# SOURCE DATA:
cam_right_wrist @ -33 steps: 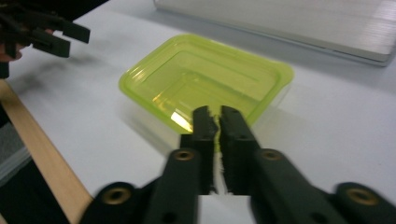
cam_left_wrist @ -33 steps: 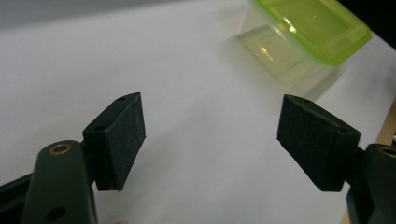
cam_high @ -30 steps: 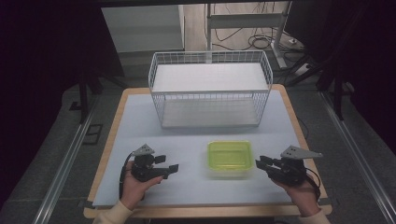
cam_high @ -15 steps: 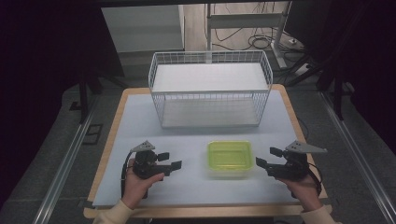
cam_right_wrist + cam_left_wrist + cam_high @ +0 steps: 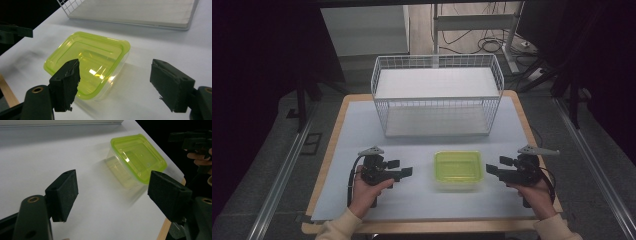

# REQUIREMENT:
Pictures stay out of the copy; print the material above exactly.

# ANSWER TO THIS PROBLEM:
cam_right_wrist @ -33 steps: 
cam_left_wrist @ -33 steps: 
cam_high @ -30 steps: 
cam_high @ -15 steps: 
cam_right_wrist + cam_left_wrist + cam_high @ +0 steps: 

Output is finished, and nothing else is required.